- [Task statement]:
Copy the full listing exactly.

- [Data provided]:
---+---

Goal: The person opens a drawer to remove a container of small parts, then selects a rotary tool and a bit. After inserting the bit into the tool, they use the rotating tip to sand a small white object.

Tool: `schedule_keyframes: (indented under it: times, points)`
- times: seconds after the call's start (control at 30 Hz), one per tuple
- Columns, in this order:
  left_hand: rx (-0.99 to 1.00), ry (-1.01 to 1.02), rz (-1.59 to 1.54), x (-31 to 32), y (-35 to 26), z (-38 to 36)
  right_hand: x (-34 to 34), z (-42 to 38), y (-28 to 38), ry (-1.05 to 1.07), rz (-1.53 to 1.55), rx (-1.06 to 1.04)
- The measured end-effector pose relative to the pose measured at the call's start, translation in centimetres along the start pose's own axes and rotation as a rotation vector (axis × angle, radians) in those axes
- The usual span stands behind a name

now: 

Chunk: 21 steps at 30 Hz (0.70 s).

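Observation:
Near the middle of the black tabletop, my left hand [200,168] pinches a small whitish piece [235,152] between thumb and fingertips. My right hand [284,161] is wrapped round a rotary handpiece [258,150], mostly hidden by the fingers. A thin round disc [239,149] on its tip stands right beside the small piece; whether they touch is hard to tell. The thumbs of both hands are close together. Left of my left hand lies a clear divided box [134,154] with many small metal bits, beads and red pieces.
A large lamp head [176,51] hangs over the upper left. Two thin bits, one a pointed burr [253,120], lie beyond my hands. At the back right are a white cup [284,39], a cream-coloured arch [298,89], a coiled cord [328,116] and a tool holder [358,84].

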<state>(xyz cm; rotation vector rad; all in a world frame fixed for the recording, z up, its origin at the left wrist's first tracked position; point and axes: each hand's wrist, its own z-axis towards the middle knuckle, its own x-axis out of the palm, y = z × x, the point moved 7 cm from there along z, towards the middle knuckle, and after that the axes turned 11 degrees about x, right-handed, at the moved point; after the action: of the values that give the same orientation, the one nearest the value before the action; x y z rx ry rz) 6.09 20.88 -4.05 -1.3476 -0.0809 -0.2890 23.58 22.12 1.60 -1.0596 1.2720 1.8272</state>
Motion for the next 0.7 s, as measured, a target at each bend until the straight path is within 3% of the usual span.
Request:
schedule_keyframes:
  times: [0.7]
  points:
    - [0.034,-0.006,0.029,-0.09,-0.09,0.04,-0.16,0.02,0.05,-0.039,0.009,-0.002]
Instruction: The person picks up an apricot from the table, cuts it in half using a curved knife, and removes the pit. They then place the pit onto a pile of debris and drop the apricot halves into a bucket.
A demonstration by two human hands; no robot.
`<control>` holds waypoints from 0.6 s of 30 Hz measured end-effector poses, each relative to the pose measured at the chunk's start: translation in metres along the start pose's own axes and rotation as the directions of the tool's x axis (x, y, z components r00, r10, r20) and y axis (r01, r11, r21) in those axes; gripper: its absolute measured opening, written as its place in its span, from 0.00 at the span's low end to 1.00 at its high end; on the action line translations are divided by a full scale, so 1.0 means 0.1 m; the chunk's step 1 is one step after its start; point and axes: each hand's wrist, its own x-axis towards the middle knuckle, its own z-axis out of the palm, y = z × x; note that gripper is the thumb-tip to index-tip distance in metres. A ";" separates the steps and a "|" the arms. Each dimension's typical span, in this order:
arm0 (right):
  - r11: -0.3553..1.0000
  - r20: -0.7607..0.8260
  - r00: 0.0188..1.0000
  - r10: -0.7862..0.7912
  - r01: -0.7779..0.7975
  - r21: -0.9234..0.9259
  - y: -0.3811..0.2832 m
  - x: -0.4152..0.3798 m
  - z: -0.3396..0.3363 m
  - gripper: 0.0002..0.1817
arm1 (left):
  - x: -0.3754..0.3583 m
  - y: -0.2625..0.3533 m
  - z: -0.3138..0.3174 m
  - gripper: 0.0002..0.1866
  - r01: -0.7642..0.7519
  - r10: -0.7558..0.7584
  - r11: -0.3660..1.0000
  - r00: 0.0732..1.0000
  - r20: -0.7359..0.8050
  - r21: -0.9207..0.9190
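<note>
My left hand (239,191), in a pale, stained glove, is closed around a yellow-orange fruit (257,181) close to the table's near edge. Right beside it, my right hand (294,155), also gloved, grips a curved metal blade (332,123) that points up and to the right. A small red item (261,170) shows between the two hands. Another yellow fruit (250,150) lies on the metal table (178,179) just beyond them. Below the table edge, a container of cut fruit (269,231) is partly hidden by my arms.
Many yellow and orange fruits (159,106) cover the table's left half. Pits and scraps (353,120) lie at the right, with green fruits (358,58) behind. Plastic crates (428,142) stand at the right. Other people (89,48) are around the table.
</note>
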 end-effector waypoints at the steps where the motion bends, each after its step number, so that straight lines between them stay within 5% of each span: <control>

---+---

- [Finished exercise]:
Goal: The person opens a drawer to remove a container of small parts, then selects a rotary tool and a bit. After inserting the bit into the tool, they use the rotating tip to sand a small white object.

Tool: `schedule_keyframes: (indented under it: times, points)`
- times: seconds after the call's start (control at 30 Hz), one per tuple
- Columns, in this order:
  left_hand: rx (-0.99 to 1.00), ry (-1.01 to 1.02), rz (-1.59 to 1.54), x (-31 to 32), y (-35 to 26), z (-38 to 36)
  right_hand: x (-34 to 34), z (-42 to 38), y (-28 to 38), ry (-1.05 to 1.07), rz (-1.53 to 1.55), rx (-1.06 to 1.04)
- The measured end-effector pose relative to the pose measured at the call's start, translation in centimetres along the start pose's own axes and rotation as a rotation vector (axis × angle, radians) in those axes
- The usual span stands behind a name

now: 

Chunk: 21 steps at 30 Hz (0.70 s).

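Observation:
Near the middle of the black tabletop, my left hand [200,168] pinches a small whitish piece [235,152] between thumb and fingertips. My right hand [284,161] is wrapped round a rotary handpiece [258,150], mostly hidden by the fingers. A thin round disc [239,149] on its tip stands right beside the small piece; whether they touch is hard to tell. The thumbs of both hands are close together. Left of my left hand lies a clear divided box [134,154] with many small metal bits, beads and red pieces.
A large lamp head [176,51] hangs over the upper left. Two thin bits, one a pointed burr [253,120], lie beyond my hands. At the back right are a white cup [284,39], a cream-coloured arch [298,89], a coiled cord [328,116] and a tool holder [358,84].
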
<state>(xyz cm; rotation vector rad; all in a world frame fixed for the recording, z up, its origin at the left wrist's first tracked position; point and axes: each hand's wrist, its own z-axis towards the middle knuckle, its own x-axis out of the palm, y = z × x, the point moved 7 cm from there along z, towards the middle knuckle, and after that the axes turned 11 degrees about x, right-handed, at the moved point; after the action: of the values that give the same orientation, the one nearest the value before the action; x y z rx ry rz) 6.09 20.88 -4.05 -1.3476 -0.0809 -0.2890 23.58 22.12 1.60 -1.0596 1.2720 1.8272</state>
Motion for the next 0.7 s, as measured, a target at each bend until the straight path is within 3% of the usual span.
Request:
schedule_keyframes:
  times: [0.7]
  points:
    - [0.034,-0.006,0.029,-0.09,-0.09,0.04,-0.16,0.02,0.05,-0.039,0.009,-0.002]
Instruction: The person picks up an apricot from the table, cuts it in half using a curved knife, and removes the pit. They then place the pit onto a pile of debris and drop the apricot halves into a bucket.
A demonstration by two human hands; no robot.
`<control>` holds waypoints from 0.6 s of 30 Hz measured end-effector poses, each relative to the pose measured at the chunk's start: translation in metres along the start pose's own axes and rotation as the directions of the tool's x axis (x, y, z components r00, r10, r20) and y axis (r01, r11, r21) in those axes; gripper: its absolute measured opening, written as its place in its span, from 0.00 at the span's low end to 1.00 at its high end; on the action line translations are divided by a full scale, so 1.0 means 0.1 m; the chunk's step 1 is one step after its start; point and axes: each hand's wrist, its own x-axis towards the middle knuckle, its own z-axis out of the palm, y = z × x; note that gripper is the thumb-tip to index-tip distance in metres. A ";" separates the steps and a "|" the arms. Each dimension's typical span, in this order:
arm0 (right):
  - r11: -0.3553..1.0000
  - r20: -0.7607..0.8260
  - r00: 0.0188..1.0000
  - r10: -0.7862..0.7912
  - r01: -0.7779..0.7975
  - r21: -0.9234..0.9259
  - y: -0.3811..0.2832 m
  - x: -0.4152..0.3798 m
  - z: -0.3396..0.3363 m
  - gripper: 0.0002..0.1817
arm1 (left):
  - x: -0.3754..0.3583 m
  - y: -0.2625..0.3533 m
  - z: -0.3138..0.3174 m
  - gripper: 0.0002..0.1866
  - r01: -0.7642..0.7519
  - r10: -0.7558..0.7584
  - r11: -0.3660..1.0000
  - r00: 0.0732..1.0000
  - r20: -0.7359..0.8050
  - r21: -0.9207..0.9190
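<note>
My left hand (239,191), in a pale, stained glove, is closed around a yellow-orange fruit (257,181) close to the table's near edge. Right beside it, my right hand (294,155), also gloved, grips a curved metal blade (332,123) that points up and to the right. A small red item (261,170) shows between the two hands. Another yellow fruit (250,150) lies on the metal table (178,179) just beyond them. Below the table edge, a container of cut fruit (269,231) is partly hidden by my arms.
Many yellow and orange fruits (159,106) cover the table's left half. Pits and scraps (353,120) lie at the right, with green fruits (358,58) behind. Plastic crates (428,142) stand at the right. Other people (89,48) are around the table.
</note>
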 end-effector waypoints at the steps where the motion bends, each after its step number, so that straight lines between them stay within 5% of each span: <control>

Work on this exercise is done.